Occupazione francese:
la vie en rose “La fine della disoccupazione nel 2010”. Con questo titolo strepitoso Le Monde ha presentato in prima pagina qualche giorno fa l’intervento di un esperto. A dar retta all’autore, il merito del miracolo in arrivo spetterebbe in parti uguali al trend demografico e alla “riorganizzazione del lavoro ovunque in corso”. La forte flessione del tasso di fecondità e il ritardato ingresso nel mondo del lavoro avrebbero un impatto decisivo sull’occupazione: “la popolazione in età lavorativa, cioè quella fra i 18 e i 64 anni… è aumentata fra il 1975 e il 1995 di 5,2 milioni di persone per effetto del baby boom del dopoguerra, aumenterà soltanto di 2,3 milioni di persone fra il 1995 e il 2015, dopodiché, stante il tasso di fecondità di 1,5 figli per donna, diminuirà, per la prima volta nella nostra storia dai tempi della peste nera nel XIV secolo, di 4 milioni di persone fra il 2015 e il 2035”. “Si entra sempre più tardi nella vita attiva: a 17 anni trent’anni fa, a 20 anni oggi. E se ne esce sempre prima: a 62 anni all’inizio degli anni Settanta, a 58 anni oggi… La Francia ha sempre fatto ricorso a ‘truppe di riserva’ per alimentare la sua popolazione attiva: ieri i contadini, gli immigrati e le donne. Domani, i disoccupati, i pensionati – poichè non sarà più possibile garantire le stesse pensioni di oggi a 60 anni di età – e, di nuovo, gli immigrati”. Per quanto riguarda le politiche antidisoccupazione, “ormai le buone ricette si conoscono: diminuzione del costo del lavoro non qualificato, ricorso al part time – l’unico modo di creare veramente posti di lavoro riducendo l’orario di lavoro -, migliore formazione e sviluppo dello spirito d’impresa nei servizi”.

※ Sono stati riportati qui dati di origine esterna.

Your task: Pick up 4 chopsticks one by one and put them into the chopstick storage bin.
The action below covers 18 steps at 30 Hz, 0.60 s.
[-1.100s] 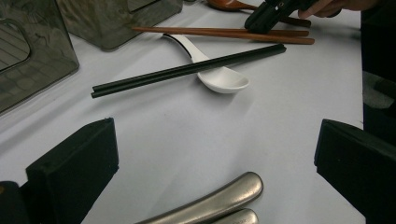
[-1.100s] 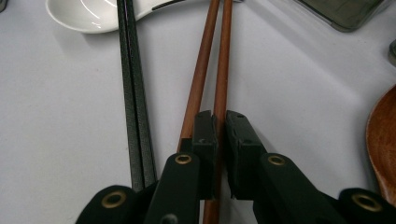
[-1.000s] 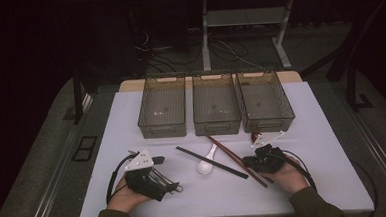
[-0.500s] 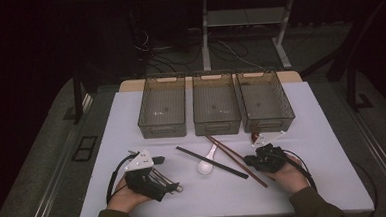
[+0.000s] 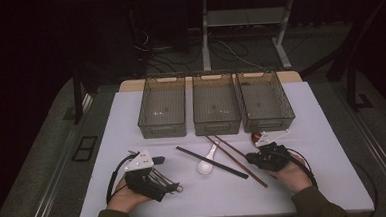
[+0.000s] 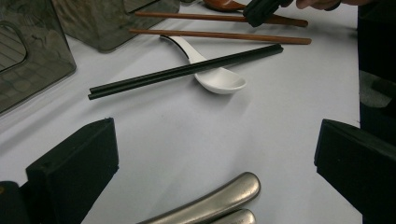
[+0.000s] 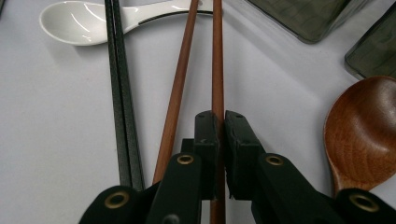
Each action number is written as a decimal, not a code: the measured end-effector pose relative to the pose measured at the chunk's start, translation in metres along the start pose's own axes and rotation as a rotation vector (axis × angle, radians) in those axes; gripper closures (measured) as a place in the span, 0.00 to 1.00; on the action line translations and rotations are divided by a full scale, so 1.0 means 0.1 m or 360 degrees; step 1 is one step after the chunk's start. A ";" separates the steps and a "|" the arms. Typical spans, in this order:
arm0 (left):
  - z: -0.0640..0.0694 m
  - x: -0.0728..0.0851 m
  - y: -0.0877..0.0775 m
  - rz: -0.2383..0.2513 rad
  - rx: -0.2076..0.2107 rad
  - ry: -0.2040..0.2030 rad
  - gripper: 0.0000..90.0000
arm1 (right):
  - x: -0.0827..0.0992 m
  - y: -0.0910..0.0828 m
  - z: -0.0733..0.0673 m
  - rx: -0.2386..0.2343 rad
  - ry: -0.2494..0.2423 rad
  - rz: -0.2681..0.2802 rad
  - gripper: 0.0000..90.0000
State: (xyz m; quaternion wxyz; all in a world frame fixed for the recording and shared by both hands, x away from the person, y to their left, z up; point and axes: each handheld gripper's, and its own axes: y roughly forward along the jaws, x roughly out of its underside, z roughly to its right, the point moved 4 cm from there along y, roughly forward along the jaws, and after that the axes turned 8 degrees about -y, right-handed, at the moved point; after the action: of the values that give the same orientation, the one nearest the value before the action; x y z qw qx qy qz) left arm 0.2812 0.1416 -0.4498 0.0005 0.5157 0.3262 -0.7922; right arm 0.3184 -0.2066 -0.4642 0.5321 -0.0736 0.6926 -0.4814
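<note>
My right gripper (image 7: 220,119) is shut on one brown chopstick (image 7: 217,70), low over the white table; its twin (image 7: 180,84) lies free just to the left. In the high view this gripper (image 5: 254,159) sits at the right, by the brown pair (image 5: 236,160). A black chopstick pair (image 5: 211,162) crosses a white spoon (image 5: 205,164) mid-table. A wooden spoon (image 7: 364,126) lies right of the held stick. My left gripper (image 6: 215,140) stands open at the lower left (image 5: 165,177), with two metal handles (image 6: 210,205) lying between its jaws, untouched.
Three smoky plastic bins (image 5: 216,105) stand in a row at the back of the table. The table's front edge (image 5: 211,215) is close under both hands. Dark floor, cables and a desk frame lie beyond the far edge.
</note>
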 end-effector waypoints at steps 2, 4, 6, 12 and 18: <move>0.00 0.00 0.00 -0.0001 0.0002 0.0000 0.00 | -0.01 -0.02 0.00 -0.0011 0.0002 0.0009 0.94; 0.00 0.00 0.00 -0.0001 0.0004 0.0002 0.00 | -0.01 -0.03 0.00 -0.0018 -0.0011 0.0016 0.94; 0.00 0.00 0.00 -0.0002 0.0006 0.0002 0.00 | -0.02 -0.04 0.00 -0.0022 -0.0010 0.0024 0.94; 0.01 0.00 0.00 0.0005 0.0008 0.0003 0.00 | -0.04 -0.08 -0.01 -0.0073 0.0019 0.0052 0.94; 0.01 0.00 0.00 -0.0004 0.0009 0.0011 0.00 | -0.05 -0.12 -0.02 -0.0092 -0.0001 0.0081 0.94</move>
State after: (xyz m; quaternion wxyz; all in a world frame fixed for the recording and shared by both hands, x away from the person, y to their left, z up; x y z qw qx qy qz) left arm 0.2807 0.1409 -0.4498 -0.0029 0.5182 0.3247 -0.7912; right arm 0.3142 -0.2091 -0.4524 0.5420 -0.0715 0.7078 -0.4474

Verso un terrorismo curdo antieuropeo?

Già prima del minaccioso comunicato del PKK rilasciato il 15 marzo la scelta del partito di “Apo” era chiara. “Gli interessi europei in Turchia, nonché l’Europa nel suo complesso devono essere il bersaglio di attacchi che impediscano agli abitanti di questi paesi di dormire, proprio come i nostri figli in Kurdistan passano le notti in bianco a causa della paura. Se l’Europa e la Turchia vogliono trasformare in inferno la vita di 40 milioni di curdi (in realtà sono 27 circa – ndr), allora noi dobbiamo agire nello stesso modo”. Così si poteva leggere su Özgür Politika, un giornale curdo vicino al PKK che si pubblica in Germania. Dopo l’arresto di Ocalan, l’idea di ricorrere al terrorismo non più solo contro il nemico turco, ma anche contro gli europei ritenuti suoi complici si fa strada. “Se anche un solo turista metterà piede in Turchia nel corso del 1999 -prosegue il pezzo – sarà una vergogna per noi. Aiuteranno i carnefici di Ocalan e poi andranno ad asciugarsi le chiappe puzzolenti sotto il sole di Antalya. E noi dovremmo stare a guardare! La nostra cortesia e la nostra umanità ci sono costati molto cari. Se, con le nostre azioni, avessimo messo direttamente in pericolo gli interessi occidentali, come hanno fatto i palestinesi o altre organizzazioni di liberazione, non ci troveremmo nella situazione attuale. È venuto il momento di resistere e di combattere fino alla morte”.